В тамбуре мы постояли, покурили, колеса отстукивали версты. Какая-то разрядка требовалась душе. Выкинул я окурок да и спрыгнул за ним следом на ходу, благо поезд не так уж и быстро шел, пробежал по инерции за вагоном, валясь назад для упора; когда наша теплушка поравнялась, бойцы за руки втащили меня.
Где-то в неведомых высших сферах – в политотделе бригады или даже в дивизии – дали нам всем по выговору, и уже в Болгарии (а везли нас, оказалось, в Болгарию, не домой) перед строем полка прочли, кому, за какие грехи и – сколько. И, когда меня вызвали из строя и я отчеканил два шага и стал, каюсь, гордым себя чувствовал: чести не замарал, дело мужское, можно и пострадать.
Второй раз исключали меня из партии после войны, в самую глухую пору: до смерти Сталина оставалось меньше двух лет. Своей вины власть никогда не прощает народу, а мы, спасая родину и власть сталинскую над нами, и его самого спасли. И вот за весь срам, за то, что в сорок первом году он всех на край гибели поставил, нашли теперь виноватых: из немецких лагерей прямым ходом в наши каторжные лагеря гнали пленных наших солдат домучивать до смерти – почему, мол, в плен сдался, почему не покончил с собой? Мало было им миллионов погибших, надо, чтоб и эти костьми легли. И на полстраны пало клеймо: кто в окружении был, кто сам или родственники оставались на оккупированной территории – так вот и писали в анкетах – «территория», словно бы не своя родная, а завоеванная, чужая земля, и простиралась она до самой до Москвы, до Волги, – все, все отныне были под подозрением, как под прицелом. Врага разбили, он уже не угрожал, пришло время со своим народом расправляться по нашему обыкновению: бей своих, чтоб чужие боялись.
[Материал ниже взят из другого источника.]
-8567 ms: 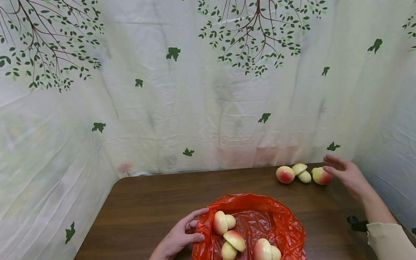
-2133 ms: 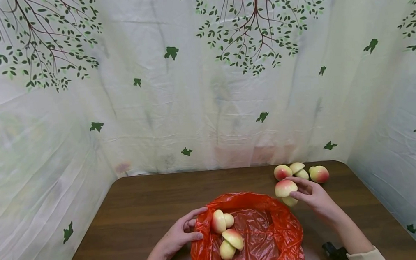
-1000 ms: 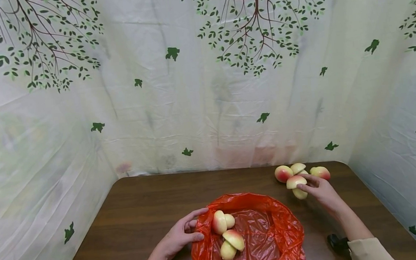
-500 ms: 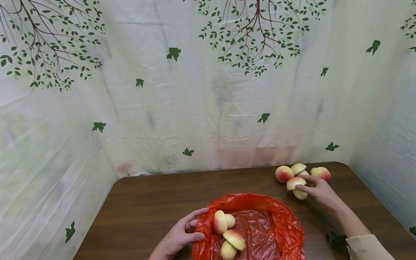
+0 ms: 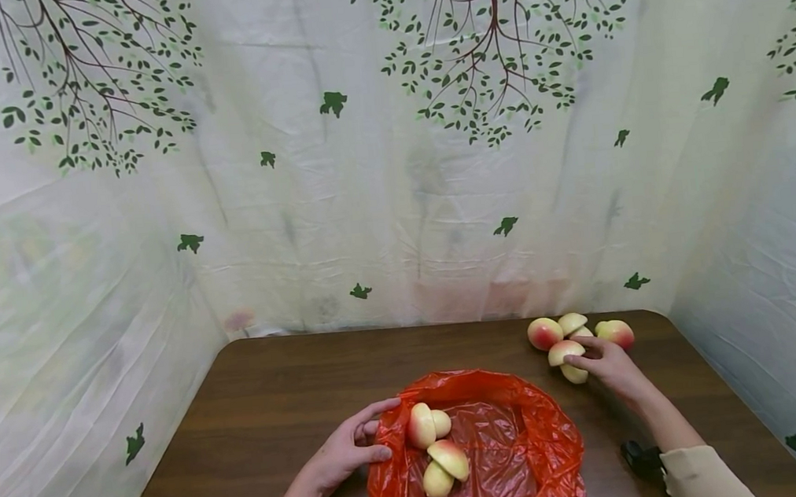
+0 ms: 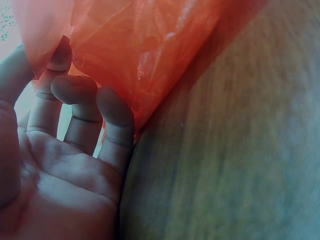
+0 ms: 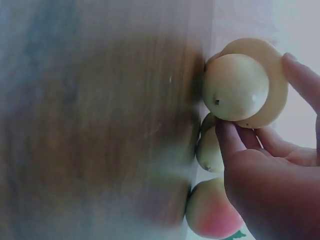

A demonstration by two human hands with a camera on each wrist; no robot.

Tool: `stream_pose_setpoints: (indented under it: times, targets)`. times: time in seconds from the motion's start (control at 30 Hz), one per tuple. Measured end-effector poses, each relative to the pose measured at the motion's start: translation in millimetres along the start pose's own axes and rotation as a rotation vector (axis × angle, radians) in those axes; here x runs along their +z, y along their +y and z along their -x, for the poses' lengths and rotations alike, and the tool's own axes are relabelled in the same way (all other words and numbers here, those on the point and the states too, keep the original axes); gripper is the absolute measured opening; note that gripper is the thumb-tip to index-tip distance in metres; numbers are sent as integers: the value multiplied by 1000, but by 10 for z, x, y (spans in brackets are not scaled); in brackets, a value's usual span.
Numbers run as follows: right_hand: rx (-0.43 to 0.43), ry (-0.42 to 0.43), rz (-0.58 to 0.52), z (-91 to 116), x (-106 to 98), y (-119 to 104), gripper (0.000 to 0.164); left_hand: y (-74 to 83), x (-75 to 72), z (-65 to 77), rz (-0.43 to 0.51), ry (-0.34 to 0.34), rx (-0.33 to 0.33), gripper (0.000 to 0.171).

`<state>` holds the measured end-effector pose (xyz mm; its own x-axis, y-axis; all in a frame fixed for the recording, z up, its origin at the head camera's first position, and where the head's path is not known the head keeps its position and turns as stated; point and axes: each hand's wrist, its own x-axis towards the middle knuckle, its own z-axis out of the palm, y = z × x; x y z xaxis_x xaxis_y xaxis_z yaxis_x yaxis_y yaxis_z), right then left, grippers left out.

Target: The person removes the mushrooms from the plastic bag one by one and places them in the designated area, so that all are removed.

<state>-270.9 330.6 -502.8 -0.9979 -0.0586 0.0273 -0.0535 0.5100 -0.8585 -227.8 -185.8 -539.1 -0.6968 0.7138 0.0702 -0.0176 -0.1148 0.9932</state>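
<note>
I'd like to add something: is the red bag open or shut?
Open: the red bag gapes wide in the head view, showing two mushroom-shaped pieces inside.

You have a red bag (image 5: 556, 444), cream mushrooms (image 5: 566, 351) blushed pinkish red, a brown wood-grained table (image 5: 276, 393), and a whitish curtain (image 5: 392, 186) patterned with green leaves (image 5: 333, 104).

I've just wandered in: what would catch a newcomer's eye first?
Probably the red plastic bag, gaping open at the head view's bottom centre, with two mushroom-shaped pieces inside and the left hand at its left side. Next, the right hand pinching another mushroom by three similar pieces toward the table's far right corner.
</note>
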Motion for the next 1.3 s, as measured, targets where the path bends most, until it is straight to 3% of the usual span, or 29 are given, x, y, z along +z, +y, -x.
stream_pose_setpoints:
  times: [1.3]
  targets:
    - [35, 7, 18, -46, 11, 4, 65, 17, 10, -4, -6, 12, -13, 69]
И волнами покатилась по стране разжигаемая ненависть: сживали со света генетиков, громили кибернетиков, боролись с низкопоклонством перед Западом, чтобы вовсе отгородить нас ото всего мира, били «космополитов». И тот, кто с фронта возвращался победителем, дома становился побежденным.
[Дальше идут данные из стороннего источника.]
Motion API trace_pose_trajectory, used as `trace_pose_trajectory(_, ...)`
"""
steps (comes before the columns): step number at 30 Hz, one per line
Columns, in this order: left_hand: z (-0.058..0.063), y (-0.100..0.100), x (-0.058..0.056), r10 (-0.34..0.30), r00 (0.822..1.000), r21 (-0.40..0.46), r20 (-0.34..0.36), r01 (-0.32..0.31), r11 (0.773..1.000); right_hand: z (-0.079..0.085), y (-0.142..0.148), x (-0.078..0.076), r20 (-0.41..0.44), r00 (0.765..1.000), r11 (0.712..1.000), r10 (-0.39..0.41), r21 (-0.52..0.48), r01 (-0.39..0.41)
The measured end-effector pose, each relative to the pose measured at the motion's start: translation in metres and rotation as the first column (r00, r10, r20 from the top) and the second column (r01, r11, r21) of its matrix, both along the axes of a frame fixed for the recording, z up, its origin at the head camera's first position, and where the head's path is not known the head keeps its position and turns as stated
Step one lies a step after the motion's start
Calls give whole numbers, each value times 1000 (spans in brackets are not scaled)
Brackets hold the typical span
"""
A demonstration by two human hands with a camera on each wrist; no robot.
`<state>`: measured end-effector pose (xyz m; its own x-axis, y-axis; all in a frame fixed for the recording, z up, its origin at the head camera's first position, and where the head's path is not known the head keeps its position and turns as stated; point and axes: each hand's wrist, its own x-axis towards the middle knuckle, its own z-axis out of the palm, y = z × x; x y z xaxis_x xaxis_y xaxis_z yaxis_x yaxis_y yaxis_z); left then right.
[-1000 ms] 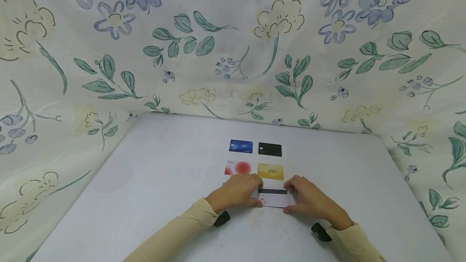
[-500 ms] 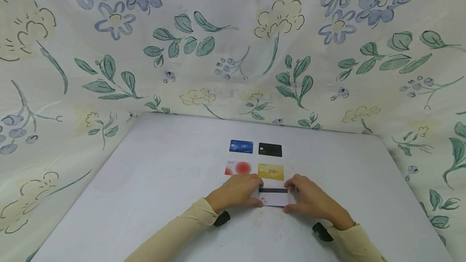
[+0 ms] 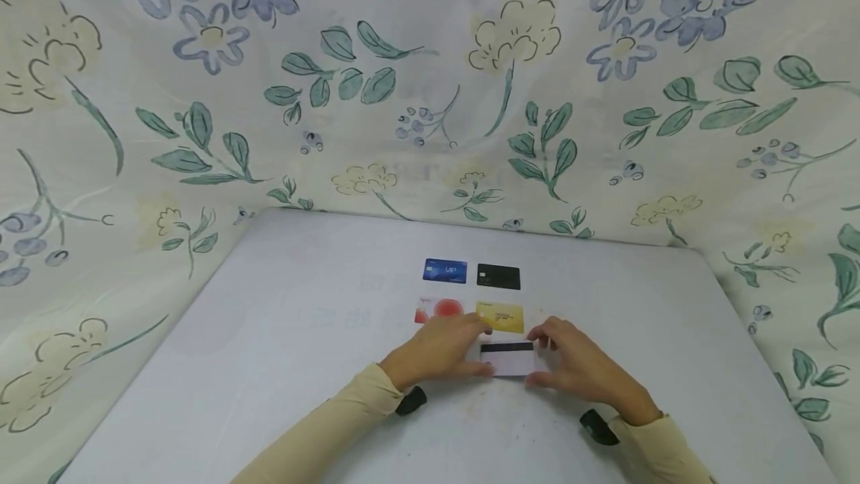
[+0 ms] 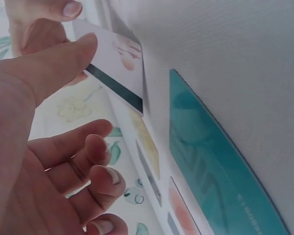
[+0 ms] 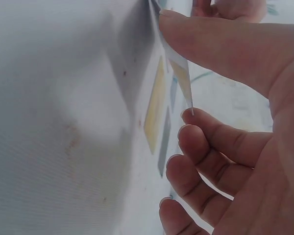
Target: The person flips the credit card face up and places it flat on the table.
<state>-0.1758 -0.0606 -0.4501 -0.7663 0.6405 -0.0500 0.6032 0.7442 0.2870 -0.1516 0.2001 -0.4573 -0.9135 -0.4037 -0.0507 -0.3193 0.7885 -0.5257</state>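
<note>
A white card with a black stripe [image 3: 507,359] is between my hands in the head view. In the right wrist view my right hand [image 3: 584,364] grips its short side between thumb [image 5: 210,39] and index fingertip [image 5: 193,116]. That side is raised off the tabletop. My left hand [image 3: 433,349] is at the card's other end. Its thumb [image 4: 81,51] overlaps the card in the left wrist view; contact is unclear. The left index finger stands apart from it, and the other fingers are loosely bent. A teal card [image 4: 201,147] lies below the left hand, hidden in the head view.
Beyond the hands lie a blue card [image 3: 445,271], a black card [image 3: 499,276], a red-and-white card [image 3: 440,308] and a yellow card [image 3: 507,317]. They rest on a white table [image 3: 269,320]. A floral cloth [image 3: 430,95] hangs behind it.
The striped card and both hands have shifted slightly forward and to the right. My left fingertips now overlap the yellow card's near corner. The other visible cards have stayed put.
</note>
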Motion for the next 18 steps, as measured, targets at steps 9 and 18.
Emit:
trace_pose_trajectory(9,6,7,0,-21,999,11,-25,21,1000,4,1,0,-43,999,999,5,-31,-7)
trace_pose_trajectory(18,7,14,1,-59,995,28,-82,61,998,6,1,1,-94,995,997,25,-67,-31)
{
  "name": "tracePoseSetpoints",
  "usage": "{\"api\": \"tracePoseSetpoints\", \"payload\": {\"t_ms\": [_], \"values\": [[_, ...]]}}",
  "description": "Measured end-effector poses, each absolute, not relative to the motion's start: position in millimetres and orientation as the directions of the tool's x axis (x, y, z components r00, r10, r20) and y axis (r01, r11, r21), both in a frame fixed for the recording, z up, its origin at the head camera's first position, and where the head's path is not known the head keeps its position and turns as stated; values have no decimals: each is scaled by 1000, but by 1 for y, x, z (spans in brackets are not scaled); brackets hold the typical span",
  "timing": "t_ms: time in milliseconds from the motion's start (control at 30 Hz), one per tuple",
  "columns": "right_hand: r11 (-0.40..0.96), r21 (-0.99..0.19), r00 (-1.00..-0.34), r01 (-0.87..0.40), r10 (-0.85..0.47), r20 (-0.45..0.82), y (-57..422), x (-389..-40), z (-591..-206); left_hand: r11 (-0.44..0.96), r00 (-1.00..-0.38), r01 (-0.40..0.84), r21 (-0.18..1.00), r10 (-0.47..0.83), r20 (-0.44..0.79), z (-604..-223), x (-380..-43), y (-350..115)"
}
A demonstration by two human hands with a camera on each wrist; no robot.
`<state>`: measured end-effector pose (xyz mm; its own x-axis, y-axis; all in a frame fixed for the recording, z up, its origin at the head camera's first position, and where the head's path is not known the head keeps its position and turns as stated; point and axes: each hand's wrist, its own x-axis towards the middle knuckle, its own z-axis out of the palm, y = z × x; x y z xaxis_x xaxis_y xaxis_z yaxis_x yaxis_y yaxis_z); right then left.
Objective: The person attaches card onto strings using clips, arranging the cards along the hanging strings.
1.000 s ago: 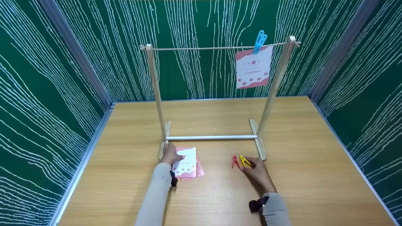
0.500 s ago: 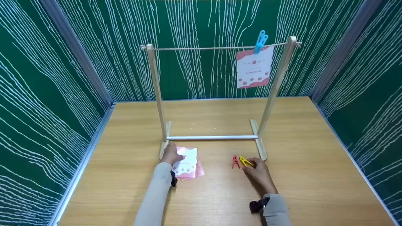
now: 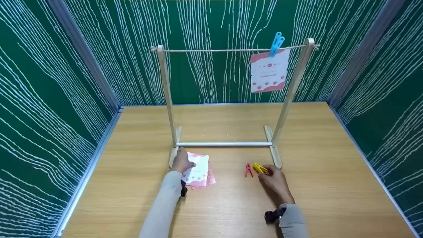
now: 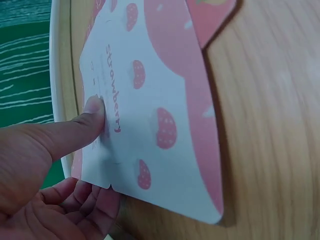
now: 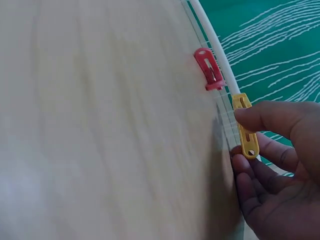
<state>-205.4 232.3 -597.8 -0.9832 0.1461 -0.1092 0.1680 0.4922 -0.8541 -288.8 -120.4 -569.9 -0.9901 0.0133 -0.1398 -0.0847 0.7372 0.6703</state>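
Firstly, your left hand (image 3: 181,162), lower left of centre in the head view: thumb on the printed face, fingers curled at the edge, clamped on a strawberry card (image 3: 200,169). Card, white with pink borders, lettered "Strawberry", overlapping a pink sheet (image 3: 211,178) that shows along its right side. Item, your right hand (image 3: 275,181), lower right of centre: thumb and fingers pinched on a yellow clothespin (image 3: 259,168). Item, one red clothespin (image 3: 248,166), just left of the yellow one, on the wooden table (image 3: 228,208). Item, one wooden stand (image 3: 167,89), its cord (image 3: 211,50) strung across the upper frame, its white rod (image 3: 224,144) across the middle. Item, one blue clothespin (image 3: 275,48), upper right, fastened on the cord with a hanging card (image 3: 268,73) below it.
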Motion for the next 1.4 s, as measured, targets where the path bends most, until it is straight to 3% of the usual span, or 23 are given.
{"api": "tracePoseSetpoints", "payload": {"t_ms": [333,367,533,633,867,1000,1100,1133,1267,1400], "values": [[429,-887,-983,170,135,-123,234,-208,-591,626,-996,-35,779,42,-78,-569,-294,-124],[408,-895,-981,183,137,-138,233,-208,-590,597,-998,20,802,63,-22,-580,-300,-127],[258,-924,-957,281,150,-249,231,-205,-579,555,-998,-21,831,35,-49,-577,-305,-126],[227,-932,-956,284,138,-258,230,-204,-572,559,-994,-89,824,1,-107,-555,-296,-117],[108,-940,-941,323,142,-307,228,-210,-559,445,-994,-102,890,-8,-110,-556,-309,-108],[118,-951,-943,287,210,-258,226,-216,-555,375,-1000,-18,927,15,-26,-575,-326,-107],[138,-966,-953,219,241,-181,224,-220,-550,350,-1000,-8,937,-5,-7,-564,-323,-99],[128,-968,-954,218,239,-183,223,-221,-548,360,-998,-60,931,-37,-50,-546,-314,-93],[90,-972,-958,217,209,-195,222,-224,-538,354,-997,-62,933,-64,-42,-522,-302,-82],[114,-975,-967,191,191,-167,220,-230,-530,351,-999,20,936,-40,36,-537,-318,-84]]}}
Есть анекдот того времени: сидят на кухне два брата, выпивают, один из них во время войны был партизаном, другой – полицаем. И спрашивает партизан бывшего полицая: «Отчего так все перевернулось? Ты в почете у властей, я – под подозрением». – «А ты что пишешь в анкете? – говорит полицай. – Ты пишешь: брат мой был полицай. А я чист, я пишу: мой брат – партизан…» И в нашем Литературном институте, куда я поступил после войны, любезными власти, любимыми ее сыновьями становились те, кто пережидал войну вдали от фронта, те, у кого брат – партизан.
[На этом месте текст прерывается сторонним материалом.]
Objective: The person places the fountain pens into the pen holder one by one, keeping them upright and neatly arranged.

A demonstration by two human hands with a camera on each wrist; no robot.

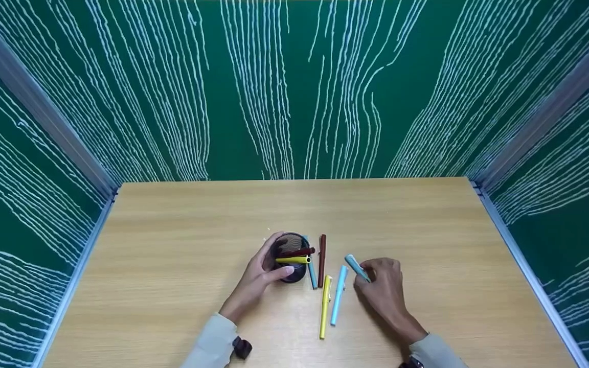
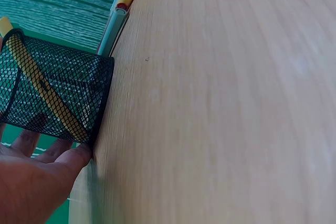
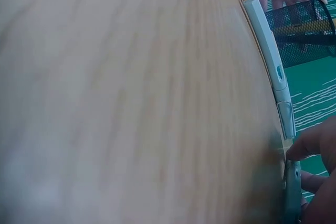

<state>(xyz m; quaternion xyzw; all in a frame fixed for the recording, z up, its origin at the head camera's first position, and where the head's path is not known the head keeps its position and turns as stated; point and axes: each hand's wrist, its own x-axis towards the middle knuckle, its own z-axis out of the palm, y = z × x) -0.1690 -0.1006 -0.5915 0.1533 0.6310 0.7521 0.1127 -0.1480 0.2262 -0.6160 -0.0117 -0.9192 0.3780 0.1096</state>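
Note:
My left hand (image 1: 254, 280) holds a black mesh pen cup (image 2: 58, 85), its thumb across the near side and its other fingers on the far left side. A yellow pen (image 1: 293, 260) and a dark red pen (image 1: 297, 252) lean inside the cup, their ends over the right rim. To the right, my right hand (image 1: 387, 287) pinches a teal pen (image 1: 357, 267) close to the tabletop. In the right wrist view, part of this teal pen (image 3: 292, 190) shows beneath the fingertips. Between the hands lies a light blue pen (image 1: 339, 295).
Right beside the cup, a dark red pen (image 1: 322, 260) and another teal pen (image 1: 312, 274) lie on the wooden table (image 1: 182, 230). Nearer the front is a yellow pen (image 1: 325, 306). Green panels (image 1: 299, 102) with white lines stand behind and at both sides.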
Когда вся мощь государства с его карающей десницей стоит за спиной раба, его подпирает, самый ничтожный раб распоряжается и жизнью твоей и смертью. И последним убежищем становится – не замечать, не верить, не сознавать. Прошла борьба с «безродными космополитами», она на лице моем горела, оставляла меня за чертой, а я все еще поверить не мог, что мы четыре года воевали с фашизмом, а он нас дома ждал. Но терпишь-терпишь, когда-то и прорвется. И прорвалось: не самого главного в этой кампании, но очень уж гаденького, бездарного критика с нашего курса, Бушина, у которого должность была – пару поддавать, теоретически обосновывать, я публично назвал фашистом; не зря назвал. Он еще и тем был мне противен, что на войне сшивался где-то при штабе армии, числился комсоргом; на фронте говорили: там не война, а мать родна. И точно в духе времени настрочил он тут же заявление в партком: «В моем лице оскорбили бывшего комсорга…» Мол, сам я – ничто, но – «в моем лице…» И дело завертелось.
Поначалу нашлось у меня много заступников: «Правильно назвал, мы, если потребуется, выйдем, скажем…» И только полковник Львов-Иванов, тогдашний заведующий военной кафедрой института, советовал умудренно: «Ты покайся». – «Не в чем мне каяться». Но он чистосердечно хотел помочь мне: «А ты все равно покайся…»
Рассказывали, что во времена гражданской войны командовал он партизанским соединением в Сибири, чуть ли даже не дивизией целой, и будто бы партизаны его дрались «как львы». В память об этом он к своей фамилии «Иванов» присовокупил еще и «Львов». В институте его любили, а когда на собрании он брал слово, все оживлялись. Говорил он так: «Это было, когда мы боролись с этими… канцепа… канцепа… канцепалитами! Я еще тогда слова этого не знал!» Он и правда многого не знал и не узнал, не липла к нему зараза. Вот он от души советовал мне покаяться. А мои доброжелатели, будущие «творцы», молчали, потупясь, когда меня распинали.
Но был еще друг. Четыре года просидели мы рядом в аудитории. И в институт – вместе, из института – вместе. А сколько выпито вместе, и думалось, и говорилось по душам. Он – парторг курса, по заведенному порядку он должен был написать мне характеристику. Он сказал, каменея лицом: «Характеристику я тебе дать не могу».
И я не обиделся, вот это через много лет было для меня самым удивительным. Я даже виноватым себя почувствовал, словно пытался утянуть его за собой, а тонуть надо одному, молча. А может, правда, гонимые не обидчивы?
У казни этой не было даже фронтовой непосредственности: «Ня надо нам!..» Все делалось со сладострастием, со словоблудием, и так, чтоб не тебя одного, а всех придавить страхом, сделать соучастниками, разъединить и замарать. Но по необъяснимым для меня причинам опять где-то в высших сферах исключение из партии заменили мне строгим выговором. Однако на работу после института не брали никуда.